Work instructions :: Wherever a line in the data holds the word "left", pull that line out.

..............................

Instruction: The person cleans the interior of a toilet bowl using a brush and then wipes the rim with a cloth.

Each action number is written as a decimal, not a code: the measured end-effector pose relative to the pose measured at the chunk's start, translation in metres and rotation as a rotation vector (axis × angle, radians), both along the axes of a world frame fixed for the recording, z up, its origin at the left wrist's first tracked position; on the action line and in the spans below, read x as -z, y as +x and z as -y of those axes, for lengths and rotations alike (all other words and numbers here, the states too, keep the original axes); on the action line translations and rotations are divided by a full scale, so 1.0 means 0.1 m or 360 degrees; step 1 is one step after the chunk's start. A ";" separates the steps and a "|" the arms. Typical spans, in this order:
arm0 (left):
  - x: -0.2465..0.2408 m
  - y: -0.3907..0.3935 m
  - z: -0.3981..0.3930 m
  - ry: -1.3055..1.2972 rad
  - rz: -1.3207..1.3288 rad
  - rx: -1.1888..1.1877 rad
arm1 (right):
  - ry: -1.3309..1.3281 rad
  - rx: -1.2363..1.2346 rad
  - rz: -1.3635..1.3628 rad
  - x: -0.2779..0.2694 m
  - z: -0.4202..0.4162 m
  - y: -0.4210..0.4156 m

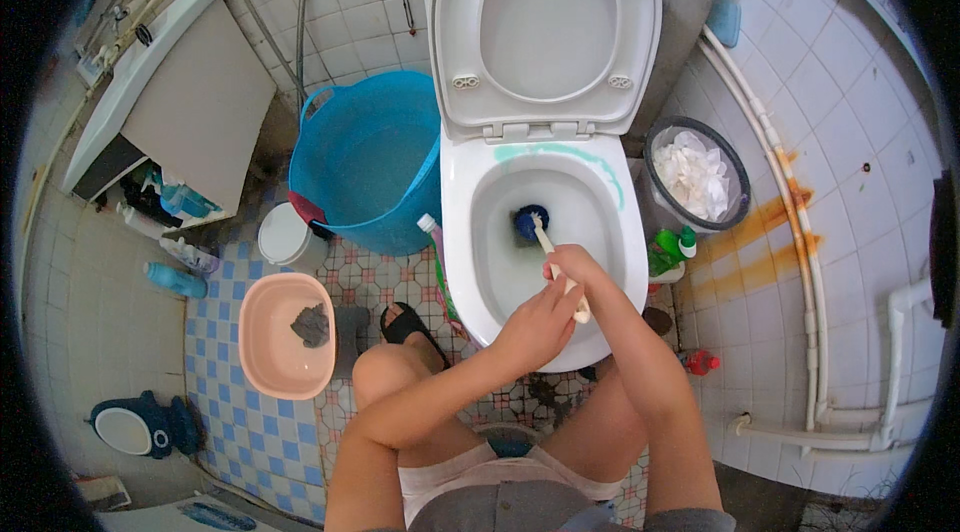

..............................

Reply to the task ::
Each action number is written as a decimal, not a code: the measured end-effector pose relative to the pose measured at the chunk's start, translation in metres and rotation as a rotation vector (axis × angle, radians), both along the axes of a world frame fixed for the recording, z up, its origin at the left wrist's first tracked position; on the action line and in the spans below, read x as -z, y as +x and z as -y of those axes, for lengths and rotations alike (all other words and numbers here, the states too, keep the original axes); on the action line translations and rotations are divided by a full scale, so 1.0 means 0.1 m or 360 degrees; step 1 is one step after the chunk's start. A ";" separates the steps and a "|" the arms. Typical spans, in this order:
arm0 (left):

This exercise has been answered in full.